Poll shows Zuma govt is losing support

2014-02-18 00:00

THE number of South Africans who believe the country is on the right track has declined considerably since President Jacob Zuma was inaugurated as president.

Only a third of South Africans currently believe the country is on course.

This is according to an opinion survey by research company Ipsos, which has since 2009 conducted an opinion poll every six months among South Africans.

The latest Ipsos results from 3 564 residents in South Africa showed 34% believe South Africa is heading in the right direction while 48% believe the country is off course and 18% were unsure.

This is considerably lower than the 56%, who said in 2009 that the country was heading in the right direction.

Mari Harris, a director of ­Ipsos-Markinor, said the latest numbers were an important indication of the sentiment in the country.
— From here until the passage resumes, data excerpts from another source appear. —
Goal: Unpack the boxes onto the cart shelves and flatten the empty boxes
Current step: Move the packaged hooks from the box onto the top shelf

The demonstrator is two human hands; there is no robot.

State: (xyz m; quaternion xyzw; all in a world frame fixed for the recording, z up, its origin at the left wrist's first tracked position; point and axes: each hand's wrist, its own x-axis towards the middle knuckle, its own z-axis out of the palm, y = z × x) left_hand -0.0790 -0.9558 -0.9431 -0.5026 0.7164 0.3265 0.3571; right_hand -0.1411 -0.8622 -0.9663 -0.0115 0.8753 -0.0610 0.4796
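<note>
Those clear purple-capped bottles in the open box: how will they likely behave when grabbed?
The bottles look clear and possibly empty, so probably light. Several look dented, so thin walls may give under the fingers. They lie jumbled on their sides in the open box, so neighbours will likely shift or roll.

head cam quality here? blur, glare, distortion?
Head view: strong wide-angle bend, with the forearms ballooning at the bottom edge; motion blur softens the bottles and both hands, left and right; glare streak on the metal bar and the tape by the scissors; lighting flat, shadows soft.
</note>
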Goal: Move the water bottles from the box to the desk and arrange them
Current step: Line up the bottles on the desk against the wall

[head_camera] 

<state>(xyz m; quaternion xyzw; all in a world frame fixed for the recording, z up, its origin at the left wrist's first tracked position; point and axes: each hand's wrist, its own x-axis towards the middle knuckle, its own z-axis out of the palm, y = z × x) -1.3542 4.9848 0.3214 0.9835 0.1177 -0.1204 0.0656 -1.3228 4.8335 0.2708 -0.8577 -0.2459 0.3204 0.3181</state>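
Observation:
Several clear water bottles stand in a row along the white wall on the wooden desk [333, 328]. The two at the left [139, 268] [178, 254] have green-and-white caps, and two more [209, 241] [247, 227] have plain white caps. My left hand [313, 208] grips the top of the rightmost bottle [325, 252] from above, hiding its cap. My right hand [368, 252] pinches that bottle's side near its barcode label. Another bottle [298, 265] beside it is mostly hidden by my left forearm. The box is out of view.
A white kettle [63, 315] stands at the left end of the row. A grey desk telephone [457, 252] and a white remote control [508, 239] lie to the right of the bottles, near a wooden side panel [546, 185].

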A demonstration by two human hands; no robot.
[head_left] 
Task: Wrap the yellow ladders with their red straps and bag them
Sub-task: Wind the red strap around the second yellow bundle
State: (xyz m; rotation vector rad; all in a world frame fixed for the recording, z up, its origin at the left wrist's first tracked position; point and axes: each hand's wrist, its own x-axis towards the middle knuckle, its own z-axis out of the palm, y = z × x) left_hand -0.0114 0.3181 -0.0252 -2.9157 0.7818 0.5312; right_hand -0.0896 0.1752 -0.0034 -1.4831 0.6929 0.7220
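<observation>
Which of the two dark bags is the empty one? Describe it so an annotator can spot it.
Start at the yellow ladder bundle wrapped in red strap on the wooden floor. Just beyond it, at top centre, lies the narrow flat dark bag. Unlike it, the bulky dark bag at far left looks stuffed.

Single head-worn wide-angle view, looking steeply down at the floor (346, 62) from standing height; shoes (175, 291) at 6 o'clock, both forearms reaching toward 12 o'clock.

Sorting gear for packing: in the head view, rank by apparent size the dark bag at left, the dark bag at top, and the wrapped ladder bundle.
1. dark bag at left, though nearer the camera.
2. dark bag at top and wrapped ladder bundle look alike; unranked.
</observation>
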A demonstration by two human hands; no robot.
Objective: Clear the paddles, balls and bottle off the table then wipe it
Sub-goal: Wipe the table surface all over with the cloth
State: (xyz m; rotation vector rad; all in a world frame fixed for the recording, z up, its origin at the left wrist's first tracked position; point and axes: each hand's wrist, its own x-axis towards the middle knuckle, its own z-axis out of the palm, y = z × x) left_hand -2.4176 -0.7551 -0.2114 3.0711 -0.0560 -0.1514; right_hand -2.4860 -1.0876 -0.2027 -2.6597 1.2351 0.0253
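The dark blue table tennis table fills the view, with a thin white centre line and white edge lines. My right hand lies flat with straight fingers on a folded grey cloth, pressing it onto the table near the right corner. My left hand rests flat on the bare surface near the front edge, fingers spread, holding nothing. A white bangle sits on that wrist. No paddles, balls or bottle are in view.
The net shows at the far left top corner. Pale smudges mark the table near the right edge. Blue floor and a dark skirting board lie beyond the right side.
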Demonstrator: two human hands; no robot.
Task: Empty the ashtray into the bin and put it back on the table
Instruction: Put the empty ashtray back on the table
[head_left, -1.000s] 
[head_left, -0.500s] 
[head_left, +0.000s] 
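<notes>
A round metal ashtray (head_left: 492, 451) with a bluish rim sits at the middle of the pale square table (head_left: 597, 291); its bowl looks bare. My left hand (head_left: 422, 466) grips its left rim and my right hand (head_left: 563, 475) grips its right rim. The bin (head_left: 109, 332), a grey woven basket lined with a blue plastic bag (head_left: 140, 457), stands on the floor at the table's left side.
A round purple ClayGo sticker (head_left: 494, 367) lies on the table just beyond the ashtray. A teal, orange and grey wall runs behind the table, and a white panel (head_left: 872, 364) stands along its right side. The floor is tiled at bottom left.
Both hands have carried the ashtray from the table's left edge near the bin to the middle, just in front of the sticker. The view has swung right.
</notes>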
She said the number of South Africans who believed the country was moving in the right direction had been gradually decreasing over the past five years since the previous elections.

She said there was also unhappiness about the policy direction taken by the ANC government.

In 22 of the 25 policy areas that were tested, half or fewer of the respondents said the government was doing well or very well.

Amid all this apparent pessimism among South Africans, Dr Jakkie Cilliers, executive director of the Institute for Security Studies (ISS), said in Cape Town yesterday South Africans were often unnecessarily negative.

“In the run-up to elections people often get swept up. We think things are going badly.

“We are in general an unhappy nation. We complain, we moan, we set fire to things if we don’t get our way.”

Cilliers said South Africa was doing a lot better than 20 years ago.

He talked about three possible scenarios for South Africa in 2030.

Although some scenarios are more positive than others and one of the scenarios could result in instability, the economy would continue to grow at between 2,6 and 5,1% regardless of what happens, he predicted.

“There is no scenario that indicates economic decline. He said regarding development, South Africa’s enjoyed an advantageous population composition. “If the rest of the world’s economy grows, our economy will grow.

“We are not doing badly, but we can do better,” he said.